Collected data:
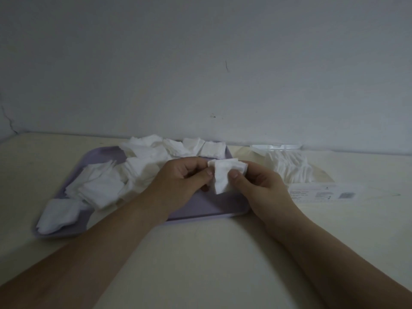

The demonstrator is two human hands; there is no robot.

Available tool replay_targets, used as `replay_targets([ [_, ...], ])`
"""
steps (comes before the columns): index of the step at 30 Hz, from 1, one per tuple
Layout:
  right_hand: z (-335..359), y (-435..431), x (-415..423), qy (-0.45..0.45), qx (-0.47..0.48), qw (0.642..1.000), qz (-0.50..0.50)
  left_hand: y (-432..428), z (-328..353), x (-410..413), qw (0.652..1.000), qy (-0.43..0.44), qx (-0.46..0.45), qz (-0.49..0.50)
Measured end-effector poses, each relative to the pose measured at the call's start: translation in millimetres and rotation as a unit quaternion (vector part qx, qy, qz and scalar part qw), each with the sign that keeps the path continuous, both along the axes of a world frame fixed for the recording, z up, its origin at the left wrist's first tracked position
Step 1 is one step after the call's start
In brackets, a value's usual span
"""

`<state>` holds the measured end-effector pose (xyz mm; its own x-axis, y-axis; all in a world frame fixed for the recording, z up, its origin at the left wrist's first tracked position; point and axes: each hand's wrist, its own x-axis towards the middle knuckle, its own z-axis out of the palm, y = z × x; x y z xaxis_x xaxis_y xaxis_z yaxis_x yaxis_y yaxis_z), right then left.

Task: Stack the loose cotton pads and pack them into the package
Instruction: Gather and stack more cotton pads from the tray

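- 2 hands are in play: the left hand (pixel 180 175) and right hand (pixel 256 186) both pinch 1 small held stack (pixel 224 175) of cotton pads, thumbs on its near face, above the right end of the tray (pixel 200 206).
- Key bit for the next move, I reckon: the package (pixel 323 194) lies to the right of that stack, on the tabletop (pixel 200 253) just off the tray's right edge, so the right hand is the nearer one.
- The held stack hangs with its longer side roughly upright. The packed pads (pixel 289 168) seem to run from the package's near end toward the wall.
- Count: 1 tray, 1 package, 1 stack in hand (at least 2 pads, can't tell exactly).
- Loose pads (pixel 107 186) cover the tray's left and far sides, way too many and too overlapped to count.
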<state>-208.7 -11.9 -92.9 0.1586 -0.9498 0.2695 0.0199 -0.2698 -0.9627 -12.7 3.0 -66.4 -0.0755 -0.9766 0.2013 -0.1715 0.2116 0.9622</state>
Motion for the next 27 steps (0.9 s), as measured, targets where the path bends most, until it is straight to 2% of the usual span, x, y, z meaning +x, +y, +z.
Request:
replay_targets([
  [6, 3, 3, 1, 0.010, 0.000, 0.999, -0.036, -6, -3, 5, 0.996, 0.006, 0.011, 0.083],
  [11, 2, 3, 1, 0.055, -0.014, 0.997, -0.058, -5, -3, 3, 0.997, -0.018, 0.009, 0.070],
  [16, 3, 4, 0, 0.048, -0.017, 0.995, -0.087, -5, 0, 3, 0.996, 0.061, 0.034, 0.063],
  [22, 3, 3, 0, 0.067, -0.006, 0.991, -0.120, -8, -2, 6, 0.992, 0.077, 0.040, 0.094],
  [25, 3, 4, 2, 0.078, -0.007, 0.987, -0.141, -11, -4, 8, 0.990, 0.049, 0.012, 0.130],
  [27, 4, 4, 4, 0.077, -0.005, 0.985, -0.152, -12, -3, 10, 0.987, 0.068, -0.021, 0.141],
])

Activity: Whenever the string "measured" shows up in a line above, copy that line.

Task answer:
Measured end-effector poses, each relative to the pose measured at the call's start: translation in millimetres and rotation as a unit quaternion (vector part qx, qy, qz and scalar part qw), each with the sign that keeps the path continuous, both along the axes of a world frame fixed for the recording, z up, its origin at the left wrist's first tracked position
`<state>` holds the measured end-effector pose (xyz mm; its own x-axis, y-axis; all in a world frame fixed for the recording, z up, its origin at the left wrist's first tracked position; point and axes: each hand's wrist, its own x-axis towards the middle knuckle, its own z-axis out of the palm, y = z × x; x y z xaxis_x xaxis_y xaxis_z yaxis_x yaxis_y yaxis_z), right then left.
Motion for the next 27 steps (0.9 s), as measured, targets where the path bends most, until it is straight to 2% of the usual span, x, y, z meaning +x, +y, +z.

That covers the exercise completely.